You might be interested in the impact the volcano is having on atmospheric CO2 output. Information is Beautiful has posted a handy infographic on the effect.

Coincidentally while talking about volcanoes, the capcha I have to pass is "blystr." Sometimes I wonder just how random these capchas are.

April 19, 2010 2:40 am  
Blogger talkie_tim said...

It is amazing to see a sky free of vapour trails, isn't it? I am tickled by the way that while papers are referring to this as chaos, emergency cabinet meetings are being called to decide what to do (give the volcano a good telling off?), and the TV shows pictures of thousands sleeping in airports, the average Joe Bloggs on the street seems to just be taking it all in his stride. So what if we can't holiday in Egypt, so what if we can't get asparagus from Argentina... I've really not seen many people caring.

April 19, 2010 11:05 am  
Anonymous Al R said...

I hope the Beeb are putting this contrail-free window to good use and shooting lots of period dramas...

April 19, 2010 11:43 am  
Blogger Paul McAuley said...

Saint - thanks for the anthropocene v. the volcano link. There's a suggestion that if enough ice melts thanks to global warming, therte may be much more tectnic and volcanic activity. Interesting feedback mechanism if so.

talkie_tim - indeed, but what about a world permanently without planes?

Al - great lateral thinking, as always!

April 19, 2010 4:37 pm  
Blogger George Berger said...

@talkie tim-----All well and good. But what about the speedy, airborne transport of donated organs from Europe to, say, America? Was this problematic yesterday? I don't know.

April 19, 2010 11:32 pm  
Blogger talkie_tim said...

@Paul McAuley, Yeah, could be a preview of a fragile society. I should have put the 'so whats' in quotes. My point was that all of the people I've spoken to individually seem to be quite resilient and pragmatic about the situation. Compared with the temperaments I saw when other disruptions were going on: the petrol prices protests, or the heavy snowfall through the winter, or the heatwave of 2003, or the 7/11 bombings. My impression of this disruption is that people are a lot less perturbed by it.

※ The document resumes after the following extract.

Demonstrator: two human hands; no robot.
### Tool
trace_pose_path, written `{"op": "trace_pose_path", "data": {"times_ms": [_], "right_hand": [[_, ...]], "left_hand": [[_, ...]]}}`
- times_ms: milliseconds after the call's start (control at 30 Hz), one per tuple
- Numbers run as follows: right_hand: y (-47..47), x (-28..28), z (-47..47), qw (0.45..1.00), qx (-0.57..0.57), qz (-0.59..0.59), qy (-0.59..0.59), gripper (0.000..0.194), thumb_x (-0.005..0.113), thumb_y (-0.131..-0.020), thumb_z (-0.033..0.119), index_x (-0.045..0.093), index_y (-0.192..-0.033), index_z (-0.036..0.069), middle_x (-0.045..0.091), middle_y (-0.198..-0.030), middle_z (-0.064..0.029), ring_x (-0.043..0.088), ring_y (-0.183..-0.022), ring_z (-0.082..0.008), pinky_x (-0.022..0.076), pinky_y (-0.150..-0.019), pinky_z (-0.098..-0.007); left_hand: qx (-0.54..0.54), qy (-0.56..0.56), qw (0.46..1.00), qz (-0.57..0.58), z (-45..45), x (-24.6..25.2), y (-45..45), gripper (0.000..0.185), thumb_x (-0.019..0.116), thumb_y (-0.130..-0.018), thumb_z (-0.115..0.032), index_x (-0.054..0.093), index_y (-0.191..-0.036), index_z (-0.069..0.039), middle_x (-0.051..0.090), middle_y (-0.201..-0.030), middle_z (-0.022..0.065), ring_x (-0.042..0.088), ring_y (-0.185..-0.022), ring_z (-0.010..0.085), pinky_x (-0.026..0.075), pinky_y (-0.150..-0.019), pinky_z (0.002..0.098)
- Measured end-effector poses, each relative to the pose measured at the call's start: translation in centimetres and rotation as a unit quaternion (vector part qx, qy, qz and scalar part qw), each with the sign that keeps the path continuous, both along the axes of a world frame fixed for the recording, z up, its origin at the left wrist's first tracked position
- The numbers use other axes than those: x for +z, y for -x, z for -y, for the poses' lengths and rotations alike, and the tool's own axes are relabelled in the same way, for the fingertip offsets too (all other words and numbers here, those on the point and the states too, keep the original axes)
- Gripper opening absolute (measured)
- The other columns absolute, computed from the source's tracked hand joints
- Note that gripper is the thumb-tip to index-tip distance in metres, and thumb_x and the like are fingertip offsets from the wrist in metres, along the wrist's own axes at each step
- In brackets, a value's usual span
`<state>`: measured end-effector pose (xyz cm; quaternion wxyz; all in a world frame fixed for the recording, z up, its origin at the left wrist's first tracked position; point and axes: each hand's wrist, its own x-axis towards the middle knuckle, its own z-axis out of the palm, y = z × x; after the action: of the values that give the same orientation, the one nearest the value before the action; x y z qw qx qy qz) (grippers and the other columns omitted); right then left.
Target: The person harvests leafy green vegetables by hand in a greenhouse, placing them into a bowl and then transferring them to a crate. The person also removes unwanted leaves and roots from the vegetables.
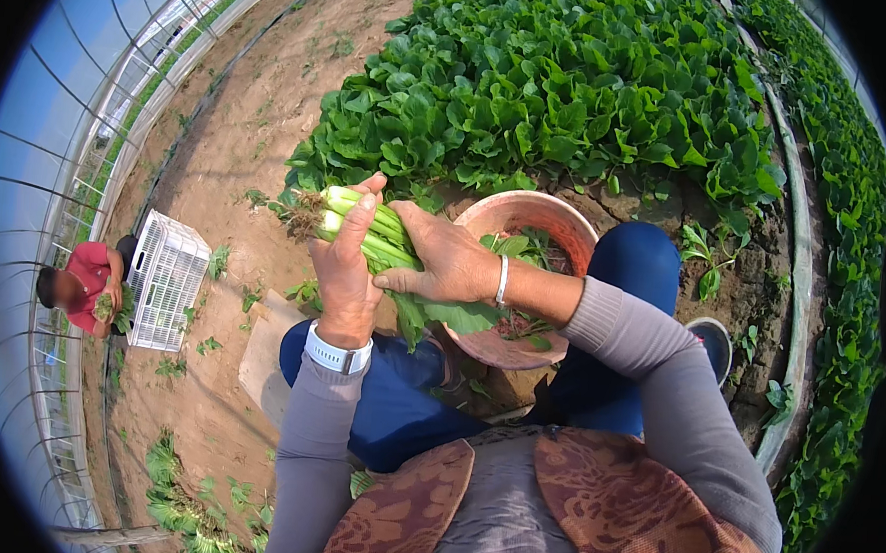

@George Berger You're right, of course, I'm sure that there are a lot of systems stretched to breaking point, which is leading, no doubt, to human suffering and even death. I didn't mean to belittle that. It would be good if we could learn from this, and bolster our other transport networks to be able to take up a little more of the slack.

On your specific point, I would be interested to see how many donated organs travel inter-continentally. I would have expected that they would find a recipient a little closer, with the population of Europe as large as it is. Anyone know what population size is required to find a match?

April 20, 2010 10:47 am  
Blogger George Berger said...

@talkie Tim I have no idea. An American friend got a new kidney at the very latest moment. The friend was about to go on permanent dialysis, so it was an emergency. That was the first thing that sprung to mind yesterday. This was a year or two ago, but I wondered if anything drastic happened yesterday, or is or will be happening. I hear that the US Air Force handles such flights to some extent, but the matter is largely unregulated. I simply constructed a hypothetical case. But what about such flights within Northern Europe right now?

April 20, 2010 11:46 am  
Blogger Paul McAuley said...

One example of potentially fatal delay: flight ban could delay toddler's bone marrow op. Sometimes the population size for a match is the global population. There are also a good number of problems caused by sourcing of drugs. But in the short term, there seems to be a fair amount of resilience, although people trying to get back from long-haul flight destinations would disagree. And I agree that this is a useful wake-up call - a glimpse of what the post-peak oil world will look like.